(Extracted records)
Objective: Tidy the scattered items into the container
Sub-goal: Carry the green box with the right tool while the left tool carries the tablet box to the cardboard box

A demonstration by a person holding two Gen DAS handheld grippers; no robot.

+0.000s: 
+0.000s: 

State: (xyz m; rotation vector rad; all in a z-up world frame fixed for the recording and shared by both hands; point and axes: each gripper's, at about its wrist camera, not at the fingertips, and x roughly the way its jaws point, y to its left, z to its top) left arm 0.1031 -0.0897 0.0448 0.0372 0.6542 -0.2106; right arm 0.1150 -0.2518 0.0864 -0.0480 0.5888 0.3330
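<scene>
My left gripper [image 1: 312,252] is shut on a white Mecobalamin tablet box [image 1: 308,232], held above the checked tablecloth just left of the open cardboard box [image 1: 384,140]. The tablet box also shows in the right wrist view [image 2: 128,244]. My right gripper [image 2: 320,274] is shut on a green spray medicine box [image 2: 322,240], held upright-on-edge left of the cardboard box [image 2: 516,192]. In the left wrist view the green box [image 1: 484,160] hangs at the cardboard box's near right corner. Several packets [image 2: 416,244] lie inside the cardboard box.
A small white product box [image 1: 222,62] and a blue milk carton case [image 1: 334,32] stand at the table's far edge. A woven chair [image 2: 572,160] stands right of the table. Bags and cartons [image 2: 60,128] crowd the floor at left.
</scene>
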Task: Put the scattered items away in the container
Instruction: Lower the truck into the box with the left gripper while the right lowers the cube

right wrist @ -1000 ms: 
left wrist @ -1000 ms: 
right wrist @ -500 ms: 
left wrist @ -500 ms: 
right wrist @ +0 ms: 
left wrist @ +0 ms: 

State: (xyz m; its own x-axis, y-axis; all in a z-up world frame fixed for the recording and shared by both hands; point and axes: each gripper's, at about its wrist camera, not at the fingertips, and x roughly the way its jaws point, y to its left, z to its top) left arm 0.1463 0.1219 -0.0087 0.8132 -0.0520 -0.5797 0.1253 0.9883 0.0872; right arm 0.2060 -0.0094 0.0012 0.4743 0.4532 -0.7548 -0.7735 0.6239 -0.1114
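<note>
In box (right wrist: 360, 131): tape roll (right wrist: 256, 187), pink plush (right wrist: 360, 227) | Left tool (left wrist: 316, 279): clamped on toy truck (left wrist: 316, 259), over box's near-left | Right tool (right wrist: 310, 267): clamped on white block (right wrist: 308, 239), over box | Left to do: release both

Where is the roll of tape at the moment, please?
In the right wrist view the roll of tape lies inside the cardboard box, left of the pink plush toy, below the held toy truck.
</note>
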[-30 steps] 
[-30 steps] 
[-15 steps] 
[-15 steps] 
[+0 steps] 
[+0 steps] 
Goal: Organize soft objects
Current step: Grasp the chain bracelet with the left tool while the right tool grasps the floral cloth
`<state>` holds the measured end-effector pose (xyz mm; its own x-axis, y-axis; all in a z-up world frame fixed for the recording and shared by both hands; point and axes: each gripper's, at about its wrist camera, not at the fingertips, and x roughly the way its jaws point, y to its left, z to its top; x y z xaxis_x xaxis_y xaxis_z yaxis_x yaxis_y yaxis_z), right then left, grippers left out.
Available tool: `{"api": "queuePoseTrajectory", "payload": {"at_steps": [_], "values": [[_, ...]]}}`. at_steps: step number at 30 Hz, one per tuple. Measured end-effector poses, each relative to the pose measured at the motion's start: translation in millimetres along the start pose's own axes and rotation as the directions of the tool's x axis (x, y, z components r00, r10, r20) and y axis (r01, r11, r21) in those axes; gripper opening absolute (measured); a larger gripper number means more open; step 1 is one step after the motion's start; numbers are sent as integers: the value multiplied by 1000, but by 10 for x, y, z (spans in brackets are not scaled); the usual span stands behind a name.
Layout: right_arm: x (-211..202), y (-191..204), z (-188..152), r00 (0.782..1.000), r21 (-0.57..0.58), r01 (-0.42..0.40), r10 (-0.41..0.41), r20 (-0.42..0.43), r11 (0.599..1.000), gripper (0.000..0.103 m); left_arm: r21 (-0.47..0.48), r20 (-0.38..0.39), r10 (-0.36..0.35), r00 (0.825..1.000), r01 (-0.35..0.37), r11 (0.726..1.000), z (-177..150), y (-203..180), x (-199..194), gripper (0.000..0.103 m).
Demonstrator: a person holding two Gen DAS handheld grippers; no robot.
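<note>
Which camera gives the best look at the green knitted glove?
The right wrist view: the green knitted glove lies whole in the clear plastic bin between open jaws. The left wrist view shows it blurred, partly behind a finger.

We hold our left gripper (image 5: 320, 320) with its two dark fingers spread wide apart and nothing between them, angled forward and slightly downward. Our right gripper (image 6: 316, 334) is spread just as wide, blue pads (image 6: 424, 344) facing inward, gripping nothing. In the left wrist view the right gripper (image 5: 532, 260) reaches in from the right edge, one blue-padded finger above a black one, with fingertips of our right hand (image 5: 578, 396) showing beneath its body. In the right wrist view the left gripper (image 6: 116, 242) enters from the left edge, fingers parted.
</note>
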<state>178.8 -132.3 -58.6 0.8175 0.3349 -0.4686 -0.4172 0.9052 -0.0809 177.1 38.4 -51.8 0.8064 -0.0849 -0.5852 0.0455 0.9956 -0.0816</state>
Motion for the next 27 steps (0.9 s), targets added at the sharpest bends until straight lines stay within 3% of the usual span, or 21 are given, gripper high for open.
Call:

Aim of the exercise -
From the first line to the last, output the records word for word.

Written answer -
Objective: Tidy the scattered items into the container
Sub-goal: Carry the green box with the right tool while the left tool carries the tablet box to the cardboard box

A demonstration by a person holding two Gen DAS handheld grippers; no robot.

+0.000s: 
+0.000s: 

State: (xyz m; rotation vector rad; all in a z-up world frame fixed for the recording and shared by both hands; point and axes: each gripper's, at about its wrist camera, not at the fingertips, and x roughly the way its jaws point, y to its left, z to its top) left arm 0.1031 -0.0897 0.0448 0.0372 0.6542 -0.2106; right arm 0.1150 -0.2518 0.0864 -0.0480 0.5888 0.3330
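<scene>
My left gripper [image 1: 312,252] is shut on a white Mecobalamin tablet box [image 1: 308,232], held above the checked tablecloth just left of the open cardboard box [image 1: 384,140]. The tablet box also shows in the right wrist view [image 2: 128,244]. My right gripper [image 2: 320,274] is shut on a green spray medicine box [image 2: 322,240], held upright-on-edge left of the cardboard box [image 2: 516,192]. In the left wrist view the green box [image 1: 484,160] hangs at the cardboard box's near right corner. Several packets [image 2: 416,244] lie inside the cardboard box.
A small white product box [image 1: 222,62] and a blue milk carton case [image 1: 334,32] stand at the table's far edge. A woven chair [image 2: 572,160] stands right of the table. Bags and cartons [image 2: 60,128] crowd the floor at left.
</scene>
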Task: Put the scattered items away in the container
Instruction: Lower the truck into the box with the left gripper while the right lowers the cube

right wrist @ -1000 ms: 
left wrist @ -1000 ms: 
right wrist @ -500 ms: 
left wrist @ -500 ms: 
right wrist @ +0 ms: 
left wrist @ +0 ms: 

State: (xyz m; its own x-axis, y-axis; all in a z-up world frame fixed for the recording and shared by both hands; point and axes: each gripper's, at about its wrist camera, not at the fingertips, and x roughly the way its jaws point, y to its left, z to its top) left arm 0.1463 0.1219 -0.0087 0.8132 -0.0520 -0.5797 0.1253 0.9883 0.0872; right arm 0.2060 -0.0094 0.0012 0.4743 0.4532 -0.7548 -0.7735 0.6239 -0.1114
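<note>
In box (right wrist: 360, 131): tape roll (right wrist: 256, 187), pink plush (right wrist: 360, 227) | Left tool (left wrist: 316, 279): clamped on toy truck (left wrist: 316, 259), over box's near-left | Right tool (right wrist: 310, 267): clamped on white block (right wrist: 308, 239), over box | Left to do: release both

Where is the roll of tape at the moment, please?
In the right wrist view the roll of tape lies inside the cardboard box, left of the pink plush toy, below the held toy truck.
</note>
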[-30 steps] 
[-30 steps] 
[-15 steps] 
[-15 steps] 
[+0 steps] 
[+0 steps] 
Goal: Organize soft objects
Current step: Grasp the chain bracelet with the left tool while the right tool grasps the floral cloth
`<state>` holds the measured end-effector pose (xyz mm; its own x-axis, y-axis; all in a z-up world frame fixed for the recording and shared by both hands; point and axes: each gripper's, at about its wrist camera, not at the fingertips, and x roughly the way its jaws point, y to its left, z to its top; x y z xaxis_x xaxis_y xaxis_z yaxis_x yaxis_y yaxis_z), right then left, grippers left out.
Available tool: `{"api": "queuePoseTrajectory", "payload": {"at_steps": [_], "values": [[_, ...]]}}`. at_steps: step number at 30 Hz, one per tuple. Measured end-effector poses, each relative to the pose measured at the motion's start: translation in millimetres along the start pose's own axes and rotation as the directions of the tool's x axis (x, y, z components r00, r10, r20) and y axis (r01, r11, r21) in those axes; gripper opening absolute (measured); a larger gripper number means more open; step 1 is one step after the motion's start; numbers are sent as integers: the value multiplied by 1000, but by 10 for x, y, z (spans in brackets are not scaled); the usual span stands behind a name.
Layout: right_arm: x (-211..202), y (-191..204), z (-188..152), r00 (0.782..1.000), r21 (-0.57..0.58), r01 (-0.42..0.40), r10 (-0.41..0.41), r20 (-0.42..0.43), r11 (0.599..1.000), gripper (0.000..0.103 m); left_arm: r21 (-0.47..0.48), r20 (-0.38..0.39), r10 (-0.36..0.35), r00 (0.825..1.000), r01 (-0.35..0.37), r11 (0.726..1.000), z (-177..150), y (-203..180), x (-199..194), gripper (0.000..0.103 m).
Demonstrator: a person holding two Gen DAS handheld grippers; no robot.
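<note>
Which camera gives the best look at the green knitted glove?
The right wrist view: the green knitted glove lies whole in the clear plastic bin between open jaws. The left wrist view shows it blurred, partly behind a finger.

We hold our left gripper (image 5: 320, 320) with its two dark fingers spread wide apart and nothing between them, angled forward and slightly downward. Our right gripper (image 6: 316, 334) is spread just as wide, blue pads (image 6: 424, 344) facing inward, gripping nothing. In the left wrist view the right gripper (image 5: 532, 260) reaches in from the right edge, one blue-padded finger above a black one, with fingertips of our right hand (image 5: 578, 396) showing beneath its body. In the right wrist view the left gripper (image 6: 116, 242) enters from the left edge, fingers parted.
</note>
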<state>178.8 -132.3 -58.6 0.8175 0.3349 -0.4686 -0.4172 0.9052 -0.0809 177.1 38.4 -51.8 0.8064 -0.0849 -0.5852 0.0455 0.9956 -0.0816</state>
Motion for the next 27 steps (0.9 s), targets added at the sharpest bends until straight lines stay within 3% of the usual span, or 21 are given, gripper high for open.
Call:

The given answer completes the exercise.